* ABOUT THIS TASK: Take the data below and copy exactly the lines starting at the one with "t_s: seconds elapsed" and finishing at the one with "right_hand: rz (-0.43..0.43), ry", both included.

- - -

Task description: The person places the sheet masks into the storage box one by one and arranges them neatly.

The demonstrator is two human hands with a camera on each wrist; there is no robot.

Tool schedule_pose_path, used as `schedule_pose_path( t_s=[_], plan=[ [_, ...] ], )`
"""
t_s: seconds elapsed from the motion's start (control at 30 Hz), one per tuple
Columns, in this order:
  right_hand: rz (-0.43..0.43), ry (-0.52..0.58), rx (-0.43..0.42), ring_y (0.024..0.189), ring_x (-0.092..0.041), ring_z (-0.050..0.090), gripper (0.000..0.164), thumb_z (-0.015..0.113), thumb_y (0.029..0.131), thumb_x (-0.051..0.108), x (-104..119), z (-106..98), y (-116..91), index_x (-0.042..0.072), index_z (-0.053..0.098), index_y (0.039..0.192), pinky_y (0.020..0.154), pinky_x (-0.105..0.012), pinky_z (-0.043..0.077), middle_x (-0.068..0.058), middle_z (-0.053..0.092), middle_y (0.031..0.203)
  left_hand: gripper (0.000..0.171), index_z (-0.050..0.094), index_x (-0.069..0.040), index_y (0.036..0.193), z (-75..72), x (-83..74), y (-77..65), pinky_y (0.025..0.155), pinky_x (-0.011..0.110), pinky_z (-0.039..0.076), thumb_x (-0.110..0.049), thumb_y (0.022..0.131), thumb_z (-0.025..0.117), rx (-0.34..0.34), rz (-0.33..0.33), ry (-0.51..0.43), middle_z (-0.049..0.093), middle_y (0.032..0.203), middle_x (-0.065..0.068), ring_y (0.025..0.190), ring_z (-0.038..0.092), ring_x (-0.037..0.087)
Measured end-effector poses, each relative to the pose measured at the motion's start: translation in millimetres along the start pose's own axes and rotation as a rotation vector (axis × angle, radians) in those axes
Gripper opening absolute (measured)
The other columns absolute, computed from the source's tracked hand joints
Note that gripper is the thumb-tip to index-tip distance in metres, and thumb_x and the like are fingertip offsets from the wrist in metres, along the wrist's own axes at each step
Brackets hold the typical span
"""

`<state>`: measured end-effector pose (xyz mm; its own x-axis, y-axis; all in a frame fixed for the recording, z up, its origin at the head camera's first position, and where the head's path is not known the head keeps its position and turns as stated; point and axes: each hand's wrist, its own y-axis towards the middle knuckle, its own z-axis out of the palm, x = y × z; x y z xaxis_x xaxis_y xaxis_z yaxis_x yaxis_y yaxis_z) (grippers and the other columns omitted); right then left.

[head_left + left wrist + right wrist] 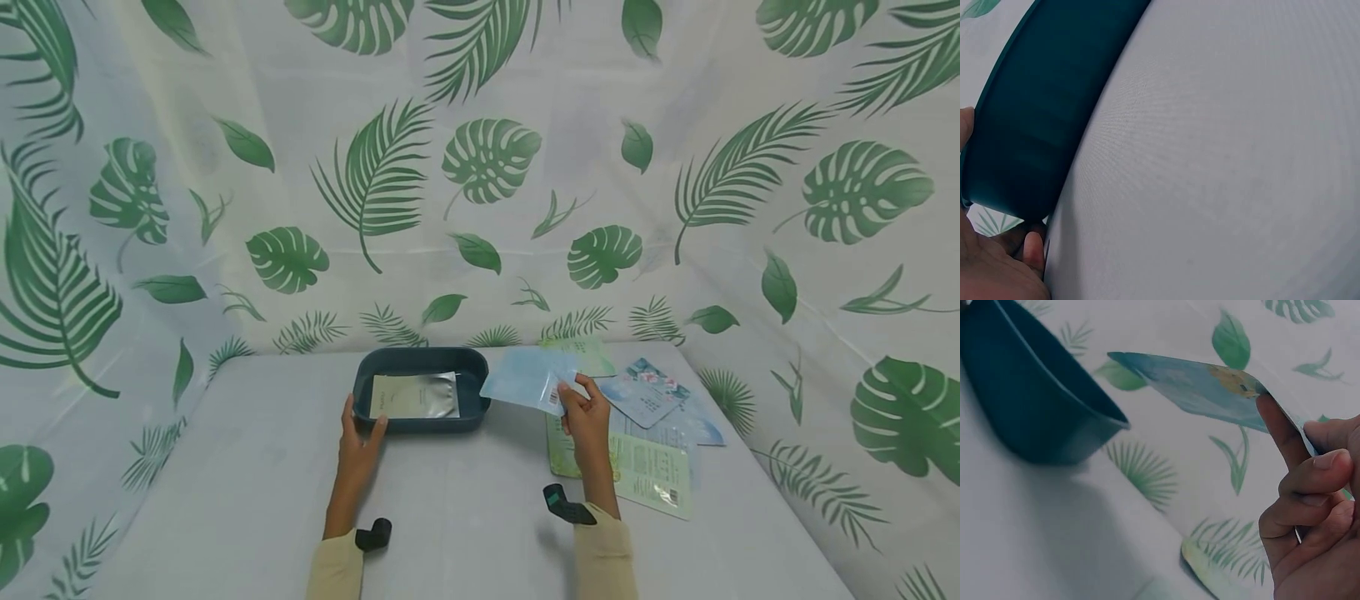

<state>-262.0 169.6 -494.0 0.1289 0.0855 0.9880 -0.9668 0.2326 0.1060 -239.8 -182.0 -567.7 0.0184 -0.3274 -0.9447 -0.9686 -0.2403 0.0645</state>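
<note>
My right hand (pixel 586 412) pinches a light blue sheet-mask packet (pixel 527 379) by its right end, between thumb and fingers. The packet is held in the air, its left corner close to the right rim of a dark blue-green plastic basin (pixel 420 426). In the right wrist view the packet (pixel 1200 394) is seen edge-on and slightly bent, above the level of the basin's rim. My left hand (pixel 360 452) grips the basin's near left corner, thumb at the front rim and fingers along the left side. Inside the basin lies a cream and silver packet (pixel 408 395).
To the right, several packets overlap on the white table: a green one (pixel 651 471) in front, a flowered blue one (pixel 647 393), and a pale green one (pixel 596 357) at the back. A leaf-patterned cloth (pixel 480 275) rises behind the table and along both sides.
</note>
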Motion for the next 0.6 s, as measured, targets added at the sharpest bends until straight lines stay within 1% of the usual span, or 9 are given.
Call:
schedule_pose_path(
  t_s=[0.1, 0.23, 0.33, 0.5, 0.6],
  plan=[
    [-0.002, -0.026, 0.029, 0.038, -0.005, 0.038, 0.031, 0.06, 0.098, 0.017, 1.7, 12.4, 1.4, 0.002, 0.054, 0.125, 0.039, -0.018, 0.03, 0.01, 0.066, 0.069, 0.083, 0.001, -0.014, 0.158, 0.6, 0.9, 0.5, 0.116, 0.062, 0.02, -0.036, 0.099, 0.055, -0.002, 0.002, -0.001, 0.012, 0.161, 0.027, 0.146, 0.018, 0.048],
    [0.021, -0.075, 0.088, 0.038, -0.008, 0.037, 0.033, 0.059, 0.098, 0.016, 0.5, 29.2, 1.9, 0.002, 0.053, 0.127, 0.039, -0.02, 0.03, 0.007, 0.057, 0.06, 0.083, 0.002, -0.014, 0.158, 1.4, 3.7, 0.6, 0.117, 0.06, 0.019, -0.038, 0.099, 0.056, 0.002, -0.008, 0.0, 0.013, 0.162, 0.025, 0.148, 0.017, 0.046],
    [0.023, -0.106, 0.132, 0.038, -0.008, 0.037, 0.033, 0.06, 0.098, 0.016, -3.6, 41.9, 1.8, 0.002, 0.054, 0.128, 0.039, -0.021, 0.03, 0.004, 0.054, 0.061, 0.083, 0.002, -0.015, 0.158, 1.1, 4.0, 0.0, 0.118, 0.059, 0.019, -0.039, 0.099, 0.055, 0.005, -0.003, -0.006, 0.012, 0.162, 0.023, 0.148, 0.017, 0.044],
    [-0.014, -0.207, 0.172, 0.036, -0.006, 0.037, 0.027, 0.061, 0.097, 0.017, -12.8, 62.8, 0.5, 0.007, 0.06, 0.122, 0.038, -0.02, 0.031, -0.003, 0.062, 0.068, 0.084, 0.003, -0.014, 0.158, 0.6, 3.3, 0.8, 0.117, 0.061, 0.019, -0.04, 0.098, 0.056, -0.003, 0.002, -0.005, 0.013, 0.162, 0.024, 0.148, 0.018, 0.045],
    [-0.03, -0.273, 0.187, 0.036, -0.007, 0.037, 0.027, 0.061, 0.097, 0.017, -17.3, 72.9, -0.8, 0.008, 0.061, 0.122, 0.038, -0.021, 0.033, -0.01, 0.065, 0.073, 0.083, 0.003, -0.015, 0.158, 1.2, 3.0, 1.4, 0.117, 0.06, 0.019, -0.038, 0.099, 0.056, -0.007, -0.011, -0.003, 0.013, 0.162, 0.024, 0.148, 0.018, 0.045]
  ],
)
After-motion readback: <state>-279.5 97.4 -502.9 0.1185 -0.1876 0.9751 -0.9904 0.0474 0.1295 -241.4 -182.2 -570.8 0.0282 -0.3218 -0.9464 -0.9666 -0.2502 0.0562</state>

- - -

* EXERCISE RESPONSE:
t_s: seconds elapsed from the motion's start (control at 30 Hz), one per tuple
Columns, in this order:
  right_hand: rz (-0.43..0.43), ry (-0.52..0.58), rx (-0.43..0.42), ring_y (0.024..0.189), ring_x (-0.092..0.041), ring_z (-0.050..0.090), gripper (0.000..0.164), thumb_z (-0.015..0.113), thumb_y (0.029..0.131), thumb_x (-0.051..0.108), x (-104..119), z (-106..98), y (-116..91), index_x (-0.042..0.072), index_z (-0.053..0.098), index_y (0.039..0.192), pinky_y (0.020..0.154), pinky_x (-0.105..0.012), pinky_z (-0.043..0.077), middle_x (-0.068..0.058), middle_z (-0.053..0.092), middle_y (0.031..0.203)

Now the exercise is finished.